Work required: Your task is to transcribe all of the data below exactly, omitting the images.

Available data:
----------------

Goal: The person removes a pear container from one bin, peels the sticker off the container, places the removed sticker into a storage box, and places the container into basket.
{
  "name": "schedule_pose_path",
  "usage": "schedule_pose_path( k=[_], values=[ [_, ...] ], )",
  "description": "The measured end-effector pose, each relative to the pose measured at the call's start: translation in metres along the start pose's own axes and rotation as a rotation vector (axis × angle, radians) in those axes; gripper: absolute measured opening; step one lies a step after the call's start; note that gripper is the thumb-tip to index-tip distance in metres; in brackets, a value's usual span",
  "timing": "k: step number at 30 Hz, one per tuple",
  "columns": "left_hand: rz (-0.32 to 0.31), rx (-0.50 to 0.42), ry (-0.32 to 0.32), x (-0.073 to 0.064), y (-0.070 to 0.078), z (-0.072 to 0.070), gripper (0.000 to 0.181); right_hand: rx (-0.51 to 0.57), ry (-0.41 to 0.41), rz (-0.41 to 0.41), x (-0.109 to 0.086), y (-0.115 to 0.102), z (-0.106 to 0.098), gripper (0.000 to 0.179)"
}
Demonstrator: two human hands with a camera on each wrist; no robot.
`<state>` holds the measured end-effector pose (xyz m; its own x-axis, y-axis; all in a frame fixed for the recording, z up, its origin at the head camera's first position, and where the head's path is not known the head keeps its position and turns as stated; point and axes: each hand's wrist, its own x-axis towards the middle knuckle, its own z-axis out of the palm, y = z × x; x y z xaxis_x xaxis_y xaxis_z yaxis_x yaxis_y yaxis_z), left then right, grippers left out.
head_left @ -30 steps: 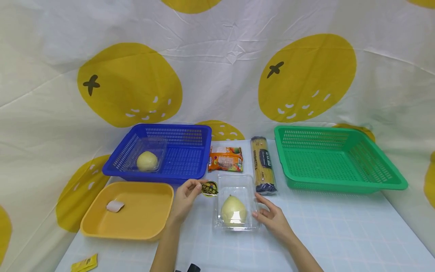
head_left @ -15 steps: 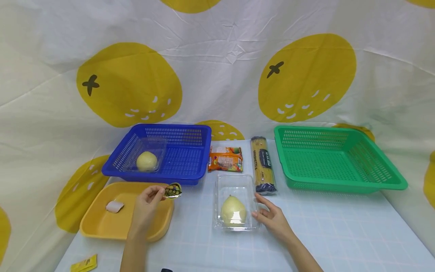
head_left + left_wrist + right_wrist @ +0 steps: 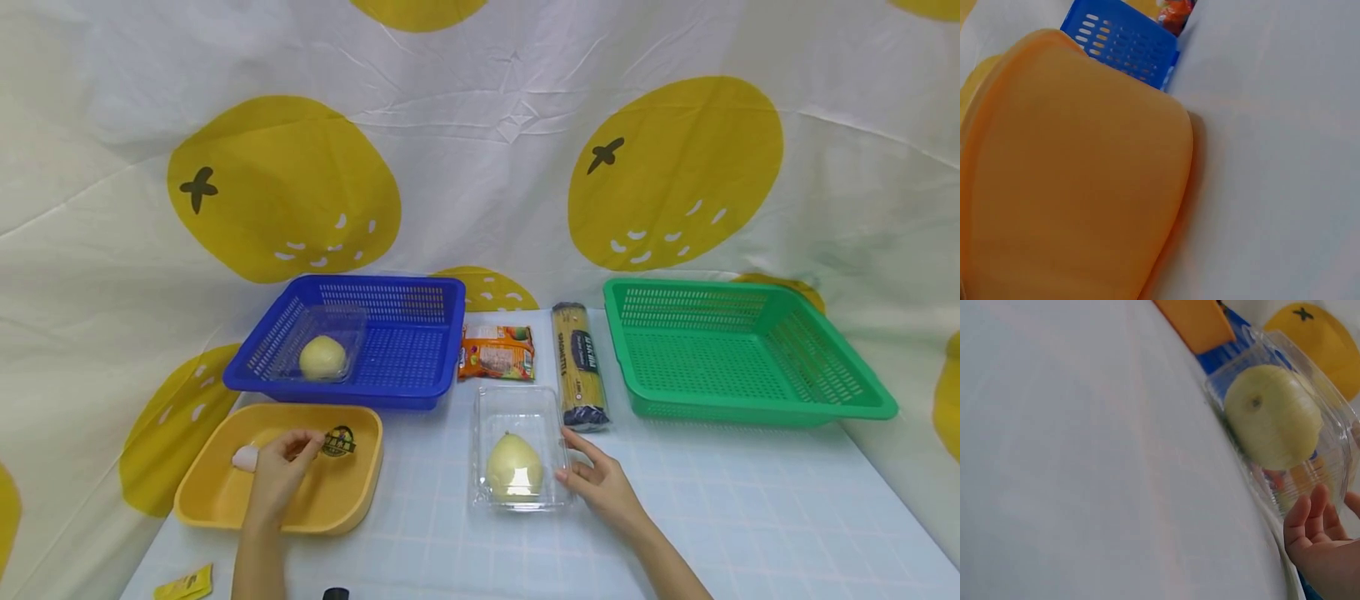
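Note:
Above the yellow-orange tray (image 3: 352, 521), my left hand (image 3: 279, 471) pinches a black-and-gold sticker (image 3: 340, 442) by its left edge. The left wrist view shows the tray wall but hardly any of the hand. A lidded clear plastic box (image 3: 517, 404) stands on the table with a pale yellow pear (image 3: 514, 467) inside. My right hand (image 3: 600, 483) holds the box's right side between thumb and forefinger. In the right wrist view, the other fingers (image 3: 1319, 503) are curled beside the box. A curled white scrap (image 3: 245, 458) lies in the tray, partly behind the left hand.
Behind the tray stands a blue basket (image 3: 405, 396) with another boxed pear (image 3: 322, 358). An orange snack packet (image 3: 497, 353) and a spaghetti packet (image 3: 580, 367) lie behind the box. At right is a green basket (image 3: 750, 408); a yellow sachet (image 3: 183, 583) lies front left.
The left hand has carried the sticker leftward from beside the clear box to over the yellow-orange tray. My right hand and the box have stayed in place.

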<state>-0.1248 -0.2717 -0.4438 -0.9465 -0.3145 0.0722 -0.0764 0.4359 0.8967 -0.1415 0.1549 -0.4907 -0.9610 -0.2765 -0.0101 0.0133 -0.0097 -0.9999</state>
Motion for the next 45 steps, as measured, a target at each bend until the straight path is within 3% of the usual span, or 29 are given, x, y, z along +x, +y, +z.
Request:
schedule_pose_path(
  k=[4,9,15,24,37,45],
  values=[
    [-0.016,0.097,-0.069,0.0026,-0.0048,-0.0014,0.023,-0.001,0.008,0.02,0.0003,0.0015,-0.0011,0.069],
    [-0.045,0.137,-0.132,0.0035,-0.0048,-0.0009,0.021,-0.007,0.004,0.01,0.0007,0.0021,-0.0016,0.069],
    [-0.057,0.205,-0.147,0.0038,-0.0071,0.001,0.021,-0.01,0.019,0.022,0.0002,0.0009,-0.0005,0.069],
    [-0.009,0.278,-0.144,0.0038,-0.0106,0.0047,0.034,-0.015,0.012,-0.016,-0.0003,0.001,0.0011,0.068],
    [-0.003,0.194,-0.212,0.0022,-0.0059,0.003,0.052,-0.006,-0.005,-0.034,0.0002,0.0031,-0.0002,0.068],
    [-0.002,0.143,-0.237,0.0037,-0.0053,0.0012,0.058,-0.017,0.014,0.007,0.0011,0.0034,-0.0006,0.068]
  ],
)
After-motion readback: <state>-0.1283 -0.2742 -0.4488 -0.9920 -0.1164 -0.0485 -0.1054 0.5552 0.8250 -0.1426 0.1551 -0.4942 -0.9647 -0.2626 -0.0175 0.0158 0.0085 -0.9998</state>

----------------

Written response:
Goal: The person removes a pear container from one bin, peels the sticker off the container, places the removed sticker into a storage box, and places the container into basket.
{
  "name": "schedule_pose_path",
  "usage": "schedule_pose_path( k=[_], values=[ [_, ...] ], )",
  "description": "The measured end-effector pose, each relative to the pose measured at the call's start: translation in metres along the start pose's own axes and rotation as a rotation vector (axis × angle, radians) in those axes; gripper: absolute measured opening; step one lies a step after the call's start; note that gripper is the thumb-tip to index-tip distance in metres; in brackets, a value's usual span",
  "timing": "k: step number at 30 Hz, one per tuple",
  "columns": "left_hand: rz (-0.32 to 0.31), rx (-0.50 to 0.42), ry (-0.32 to 0.32), x (-0.073 to 0.064), y (-0.070 to 0.078), z (-0.072 to 0.070), gripper (0.000 to 0.181); right_hand: rx (-0.51 to 0.57), ry (-0.41 to 0.41), rz (-0.41 to 0.41), x (-0.109 to 0.086), y (-0.115 to 0.102), z (-0.106 to 0.098), gripper (0.000 to 0.179)"
}
Demonstrator: two human hands with a camera on each wrist; no robot.
`<state>` holds the measured end-effector pose (xyz m; its own x-axis, y-axis; all in a frame fixed for the recording, z up, its origin at the head camera's first position, and where the head's path is not known the head keeps its position and turns as stated; point and axes: each hand's wrist, its own x-axis towards the middle knuckle, its own z-axis out of the palm, y = z × x; x y z xaxis_x xaxis_y xaxis_z yaxis_x yaxis_y yaxis_z), left then right, grippers left out.
head_left @ -30 steps: 
head_left @ -15 steps: 
head_left + left_wrist + right_wrist @ +0 steps: 
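Note:
Above the yellow-orange tray (image 3: 352, 521), my left hand (image 3: 279, 471) pinches a black-and-gold sticker (image 3: 340, 442) by its left edge. The left wrist view shows the tray wall but hardly any of the hand. A lidded clear plastic box (image 3: 517, 404) stands on the table with a pale yellow pear (image 3: 514, 467) inside. My right hand (image 3: 600, 483) holds the box's right side between thumb and forefinger. In the right wrist view, the other fingers (image 3: 1319, 503) are curled beside the box. A curled white scrap (image 3: 245, 458) lies in the tray, partly behind the left hand.
Behind the tray stands a blue basket (image 3: 405, 396) with another boxed pear (image 3: 322, 358). An orange snack packet (image 3: 497, 353) and a spaghetti packet (image 3: 580, 367) lie behind the box. At right is a green basket (image 3: 750, 408); a yellow sachet (image 3: 183, 583) lies front left.
The left hand has carried the sticker leftward from beside the clear box to over the yellow-orange tray. My right hand and the box have stayed in place.
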
<state>-0.1248 -0.2717 -0.4438 -0.9465 -0.3145 0.0722 -0.0764 0.4359 0.8967 -0.1415 0.1549 -0.4907 -0.9610 -0.2765 -0.0101 0.0133 -0.0097 -0.9999</state>
Motion for the next 45 steps, as measured, a target at each bend until the straight path is within 3% of the usual span, or 29 are given, x, y, z along +x, +y, +z.
Request:
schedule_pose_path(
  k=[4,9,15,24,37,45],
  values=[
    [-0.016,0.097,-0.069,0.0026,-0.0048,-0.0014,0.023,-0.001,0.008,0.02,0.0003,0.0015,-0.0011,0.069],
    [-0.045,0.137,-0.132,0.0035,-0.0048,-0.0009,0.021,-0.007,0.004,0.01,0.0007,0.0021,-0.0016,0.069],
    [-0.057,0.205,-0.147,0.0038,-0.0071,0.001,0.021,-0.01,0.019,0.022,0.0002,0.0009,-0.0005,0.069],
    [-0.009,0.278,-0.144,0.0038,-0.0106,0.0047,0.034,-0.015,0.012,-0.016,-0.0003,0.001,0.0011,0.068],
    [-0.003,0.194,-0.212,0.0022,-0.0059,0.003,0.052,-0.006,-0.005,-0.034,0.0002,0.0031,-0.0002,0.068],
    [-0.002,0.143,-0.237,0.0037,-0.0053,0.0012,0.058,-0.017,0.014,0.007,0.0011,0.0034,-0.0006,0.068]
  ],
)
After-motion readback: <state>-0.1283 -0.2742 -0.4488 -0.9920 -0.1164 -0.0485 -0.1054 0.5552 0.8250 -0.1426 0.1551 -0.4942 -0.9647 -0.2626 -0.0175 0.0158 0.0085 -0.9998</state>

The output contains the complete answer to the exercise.